}

Seeking the treasure of health

2001/04/08 Galarraga Aiestaran, Ana - Elhuyar Zientzia

Today we have so much food that we often have doubts when deciding the next day's meal. In addition, we try to maintain a healthy diet. But formerly they did not choose much work, let alone those who made months on a boat...

XVIII. The marine men of the twentieth century faced a series of dangers: terrible storms, attacks of sea thieves, malevolent marine currents that did not appear on the maps of the time or forced interventions in unexpectedly declared wars. But the diseases that were produced by the scarcity of food and the lack of toilet were more terrifying than all of them. And among those who caused more deaths was the scurvy.

A sailor of the time explains the symptoms of the disease: "I felt a great weakness, I was unprotected, all the lost teeth and the upper and lower teeth came out like gelatin, and I had so much blood flow that I had the mouth hung outside the hammock so that the blood that was forced to sleep would pour into the ground, and I had to be far from clothes and lids so that they would not get dirty."

Although the above description is very representative, they are not the only damages caused by the scurvy. In the words of then-James Lind's doctor, "the first symptoms are headache, loss of appetite, weakness, mental agility, irritability and tendency to disobedience," and after referring to increasingly serious symptoms, he dramatically ended the description of the characteristics of the disease: "To finish, vulnerability advances to death."

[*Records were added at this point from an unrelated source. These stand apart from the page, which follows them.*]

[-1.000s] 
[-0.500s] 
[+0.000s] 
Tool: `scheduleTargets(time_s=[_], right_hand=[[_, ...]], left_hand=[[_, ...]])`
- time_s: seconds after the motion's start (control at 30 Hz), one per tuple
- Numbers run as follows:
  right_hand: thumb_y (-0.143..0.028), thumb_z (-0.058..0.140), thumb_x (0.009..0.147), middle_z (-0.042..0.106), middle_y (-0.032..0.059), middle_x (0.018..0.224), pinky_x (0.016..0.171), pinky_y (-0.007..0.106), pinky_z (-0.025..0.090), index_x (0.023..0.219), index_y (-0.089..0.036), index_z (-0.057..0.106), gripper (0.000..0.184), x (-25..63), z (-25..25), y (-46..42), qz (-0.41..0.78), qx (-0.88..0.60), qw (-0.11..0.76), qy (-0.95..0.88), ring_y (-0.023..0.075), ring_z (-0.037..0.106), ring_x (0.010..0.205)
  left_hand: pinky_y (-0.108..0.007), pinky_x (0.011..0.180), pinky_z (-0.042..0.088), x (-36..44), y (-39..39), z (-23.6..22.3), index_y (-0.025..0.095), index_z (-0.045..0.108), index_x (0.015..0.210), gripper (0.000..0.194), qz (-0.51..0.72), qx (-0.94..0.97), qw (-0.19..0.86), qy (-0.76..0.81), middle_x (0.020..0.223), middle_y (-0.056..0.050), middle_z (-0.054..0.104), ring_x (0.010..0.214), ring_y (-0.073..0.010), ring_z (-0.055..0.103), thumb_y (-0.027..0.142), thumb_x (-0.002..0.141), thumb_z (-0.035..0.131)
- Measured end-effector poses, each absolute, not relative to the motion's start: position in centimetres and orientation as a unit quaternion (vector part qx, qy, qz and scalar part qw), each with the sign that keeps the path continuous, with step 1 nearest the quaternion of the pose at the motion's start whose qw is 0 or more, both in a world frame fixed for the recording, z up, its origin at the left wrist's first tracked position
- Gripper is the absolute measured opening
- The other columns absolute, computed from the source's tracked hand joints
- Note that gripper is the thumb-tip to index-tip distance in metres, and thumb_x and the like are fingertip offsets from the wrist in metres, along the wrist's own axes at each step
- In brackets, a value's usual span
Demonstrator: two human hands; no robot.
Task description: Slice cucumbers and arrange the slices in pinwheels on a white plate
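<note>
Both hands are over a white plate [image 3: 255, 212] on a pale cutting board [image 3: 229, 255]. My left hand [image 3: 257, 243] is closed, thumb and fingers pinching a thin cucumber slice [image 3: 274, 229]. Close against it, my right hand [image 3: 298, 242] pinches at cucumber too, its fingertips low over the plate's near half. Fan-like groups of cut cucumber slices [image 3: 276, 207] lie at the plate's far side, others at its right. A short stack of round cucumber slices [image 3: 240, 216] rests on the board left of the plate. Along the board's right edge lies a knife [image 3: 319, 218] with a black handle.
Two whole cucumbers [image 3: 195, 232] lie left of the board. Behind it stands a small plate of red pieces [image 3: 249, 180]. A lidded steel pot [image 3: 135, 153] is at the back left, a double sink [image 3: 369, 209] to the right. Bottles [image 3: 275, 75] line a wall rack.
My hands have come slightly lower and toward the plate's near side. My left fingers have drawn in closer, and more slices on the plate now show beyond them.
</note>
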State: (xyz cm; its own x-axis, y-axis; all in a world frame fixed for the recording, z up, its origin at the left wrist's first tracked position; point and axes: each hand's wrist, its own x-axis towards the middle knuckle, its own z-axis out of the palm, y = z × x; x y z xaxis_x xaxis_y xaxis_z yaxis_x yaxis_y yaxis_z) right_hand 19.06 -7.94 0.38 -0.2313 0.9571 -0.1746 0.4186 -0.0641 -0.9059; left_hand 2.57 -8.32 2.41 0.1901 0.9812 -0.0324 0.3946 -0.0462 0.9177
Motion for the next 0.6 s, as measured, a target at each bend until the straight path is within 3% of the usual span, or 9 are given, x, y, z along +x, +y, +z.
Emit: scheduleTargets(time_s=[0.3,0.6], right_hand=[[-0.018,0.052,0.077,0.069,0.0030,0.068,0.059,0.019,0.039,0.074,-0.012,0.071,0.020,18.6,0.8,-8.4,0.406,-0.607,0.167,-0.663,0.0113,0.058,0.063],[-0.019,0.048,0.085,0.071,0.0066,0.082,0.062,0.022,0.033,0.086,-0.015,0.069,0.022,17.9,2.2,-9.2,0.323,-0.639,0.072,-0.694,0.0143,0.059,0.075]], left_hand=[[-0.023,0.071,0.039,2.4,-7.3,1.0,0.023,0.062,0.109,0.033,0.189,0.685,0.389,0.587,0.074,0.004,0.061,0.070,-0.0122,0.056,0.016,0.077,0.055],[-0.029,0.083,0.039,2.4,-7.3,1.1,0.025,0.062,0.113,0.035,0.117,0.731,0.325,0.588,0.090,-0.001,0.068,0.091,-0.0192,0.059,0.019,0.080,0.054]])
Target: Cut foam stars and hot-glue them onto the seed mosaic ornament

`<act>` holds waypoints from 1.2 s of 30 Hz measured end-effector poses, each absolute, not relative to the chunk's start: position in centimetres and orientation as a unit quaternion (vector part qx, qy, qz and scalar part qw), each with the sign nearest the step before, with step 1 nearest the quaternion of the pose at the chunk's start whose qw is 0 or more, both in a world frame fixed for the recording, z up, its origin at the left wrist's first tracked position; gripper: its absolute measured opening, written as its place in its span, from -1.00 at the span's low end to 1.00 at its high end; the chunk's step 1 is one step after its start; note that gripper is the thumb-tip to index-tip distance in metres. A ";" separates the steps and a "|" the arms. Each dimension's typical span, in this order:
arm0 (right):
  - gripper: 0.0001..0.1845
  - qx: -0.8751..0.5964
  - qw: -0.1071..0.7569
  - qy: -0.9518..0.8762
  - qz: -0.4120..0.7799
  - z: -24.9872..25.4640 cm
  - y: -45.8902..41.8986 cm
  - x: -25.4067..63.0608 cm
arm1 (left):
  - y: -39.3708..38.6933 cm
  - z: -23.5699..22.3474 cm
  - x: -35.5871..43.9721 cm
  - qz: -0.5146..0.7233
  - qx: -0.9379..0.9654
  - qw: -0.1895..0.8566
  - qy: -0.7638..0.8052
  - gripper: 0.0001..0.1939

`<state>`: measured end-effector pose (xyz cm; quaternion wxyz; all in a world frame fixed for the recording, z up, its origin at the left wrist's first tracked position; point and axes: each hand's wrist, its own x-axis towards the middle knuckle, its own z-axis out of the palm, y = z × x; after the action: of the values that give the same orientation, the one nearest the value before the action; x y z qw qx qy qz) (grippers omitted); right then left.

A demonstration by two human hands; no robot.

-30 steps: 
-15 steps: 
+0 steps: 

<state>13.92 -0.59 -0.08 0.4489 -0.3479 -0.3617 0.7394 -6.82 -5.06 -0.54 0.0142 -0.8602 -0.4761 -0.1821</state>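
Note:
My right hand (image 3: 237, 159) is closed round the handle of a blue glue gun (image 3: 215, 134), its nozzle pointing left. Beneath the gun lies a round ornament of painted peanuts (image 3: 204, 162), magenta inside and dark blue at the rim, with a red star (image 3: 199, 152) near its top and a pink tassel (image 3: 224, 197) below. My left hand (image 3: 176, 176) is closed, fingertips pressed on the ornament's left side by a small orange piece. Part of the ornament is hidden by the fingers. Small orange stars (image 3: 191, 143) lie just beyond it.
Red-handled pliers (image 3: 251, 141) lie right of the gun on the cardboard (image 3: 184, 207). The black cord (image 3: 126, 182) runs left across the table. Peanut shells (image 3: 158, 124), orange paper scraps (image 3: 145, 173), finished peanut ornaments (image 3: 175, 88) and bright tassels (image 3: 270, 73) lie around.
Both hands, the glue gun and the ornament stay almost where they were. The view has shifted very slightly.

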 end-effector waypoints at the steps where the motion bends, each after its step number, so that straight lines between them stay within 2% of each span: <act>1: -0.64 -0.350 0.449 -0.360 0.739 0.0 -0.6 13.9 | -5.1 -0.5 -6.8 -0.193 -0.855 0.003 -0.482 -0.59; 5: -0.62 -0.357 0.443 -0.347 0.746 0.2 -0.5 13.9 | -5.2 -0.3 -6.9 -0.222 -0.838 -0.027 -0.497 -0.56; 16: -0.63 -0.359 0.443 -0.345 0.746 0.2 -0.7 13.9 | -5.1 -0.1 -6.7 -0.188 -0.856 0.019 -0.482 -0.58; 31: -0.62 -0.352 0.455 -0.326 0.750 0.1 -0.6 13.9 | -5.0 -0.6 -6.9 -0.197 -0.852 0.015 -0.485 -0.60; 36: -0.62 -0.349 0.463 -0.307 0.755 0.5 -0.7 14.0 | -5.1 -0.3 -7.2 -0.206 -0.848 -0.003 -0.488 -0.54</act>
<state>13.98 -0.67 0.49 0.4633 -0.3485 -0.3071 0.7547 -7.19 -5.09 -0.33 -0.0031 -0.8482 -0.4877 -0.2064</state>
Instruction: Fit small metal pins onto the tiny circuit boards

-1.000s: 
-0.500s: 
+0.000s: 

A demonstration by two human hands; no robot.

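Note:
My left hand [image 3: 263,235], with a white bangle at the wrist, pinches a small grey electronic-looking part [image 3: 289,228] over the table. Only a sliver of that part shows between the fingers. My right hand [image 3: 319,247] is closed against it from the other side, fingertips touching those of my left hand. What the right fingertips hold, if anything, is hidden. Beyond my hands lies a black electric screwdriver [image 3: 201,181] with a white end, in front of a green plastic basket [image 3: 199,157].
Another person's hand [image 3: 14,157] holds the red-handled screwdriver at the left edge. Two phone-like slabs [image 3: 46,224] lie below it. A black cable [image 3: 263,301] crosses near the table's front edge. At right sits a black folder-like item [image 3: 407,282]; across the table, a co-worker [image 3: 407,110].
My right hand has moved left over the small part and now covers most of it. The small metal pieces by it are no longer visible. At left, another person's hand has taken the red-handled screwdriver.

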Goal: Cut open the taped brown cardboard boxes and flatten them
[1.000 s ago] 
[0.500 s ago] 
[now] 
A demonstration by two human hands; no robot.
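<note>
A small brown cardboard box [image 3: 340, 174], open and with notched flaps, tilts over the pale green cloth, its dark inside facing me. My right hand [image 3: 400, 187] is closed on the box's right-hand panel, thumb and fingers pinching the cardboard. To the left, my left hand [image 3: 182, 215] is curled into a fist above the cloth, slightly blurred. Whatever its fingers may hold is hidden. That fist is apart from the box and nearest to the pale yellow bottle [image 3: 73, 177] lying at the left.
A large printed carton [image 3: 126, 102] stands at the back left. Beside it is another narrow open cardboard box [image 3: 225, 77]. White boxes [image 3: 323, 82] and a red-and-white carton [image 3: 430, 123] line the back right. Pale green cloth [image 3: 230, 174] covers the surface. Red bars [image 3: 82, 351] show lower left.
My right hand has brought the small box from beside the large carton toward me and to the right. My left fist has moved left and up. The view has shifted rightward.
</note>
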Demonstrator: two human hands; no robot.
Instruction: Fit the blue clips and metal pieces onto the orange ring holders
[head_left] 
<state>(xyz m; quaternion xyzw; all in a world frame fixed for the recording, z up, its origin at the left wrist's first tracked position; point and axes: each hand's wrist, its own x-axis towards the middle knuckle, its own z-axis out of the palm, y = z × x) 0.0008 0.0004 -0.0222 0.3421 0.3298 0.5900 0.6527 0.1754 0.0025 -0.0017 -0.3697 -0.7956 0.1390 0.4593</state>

Despite the calm of the sea, the reflections were everywhere, even inside the boat. The most serious risks were diseases.

This doctor, who gave so much detail when he entered the British navy in 1739, soon learned that the scurvy, typhus and dysentery caused more deaths than the French and Spanish shipping companies, since two-thirds of the crew were dying. With the aim of finding a solution, it was the first scientific essay of history that collected the remedies that were then considered as the remedies of the scurvy and which he carried out with the companions of his boat.

He chose twelve patients from HSM Salisbury, with the same symptoms: corrupt dentons, skin spots and weakness. The fact that the members of the essay team are in the same situation is very important from a scientific point of view and have been collected in writing in their book A Treatise of the Scurvy (Treatise on the Scurvy). In addition, all were in the same place and had the same diet: "Fresh water pan of sugar in the morning; often the fresh lamb broth to eat, other times pudddings, cookie cooked with sugar, etc. ; for dinner, beer, raisins, rice and currants, flour and wine, or similar.”

They found that vitamin C was beneficial against diseases produced on the army ships.

The twelve chosen men divided into six pairs and gave each couple a different drug. In this distribution not all had the same fate, the first couple had to take half a liter of cider a day and the second, fasting and three times a day, had to make gars with 25 drops of vitriol (sulfuric acid). Apparently they were willing to do everything to cure the scurvy, but I think if they did, they would also prefer to drink cider.

The treatment adapted to the third pair was lighter, even three times a day and only two tablespoons of vinegar should take their medicine on an empty stomach. However, according to Lind, the most unhappy were those who had to drink water from the sea every day half paint (somewhat more than a quarter liter). It is clear that, for tastes, everyone has his own, so the next one had to take into account, drag by drinking water from the sea...

And the fifth couple had to adopt a special mix in a hospital, which included garlic, mustard seeds, tamarind and tartartaric cremor (and our child will say that the cough syrup has bad flavor! ).

Finally, the sixth couple had the most beneficial treatment, since it forced him to eat two oranges and a lemon a day. As Lind left written, both ate with good taste, both fasting and full belly. The treatment lasted six days, during which time they were left without orange or lemon in the boat.

However, the results of the experiment were very significant: although cider benefited to a certain extent, those who ate citrus received the most outstanding improvement and so collected it in their book. Even though some signs of illness appeared until the sixth day, when on June 16 they arrived in Plymouth, one of the couple's members was saturated with health.

Linde did not know what vitamin C was and, even less, how and why the lack of vitamin caused this disease. But their logic and method were a small revolution in medicine at the time, and then scientists have taken those steps in their research. However, for many years did not take into account the work of Linden and the general order to carry citrus fruits on all British ships did not occur until one year after his death. Since then, the British sailors were known as "limey".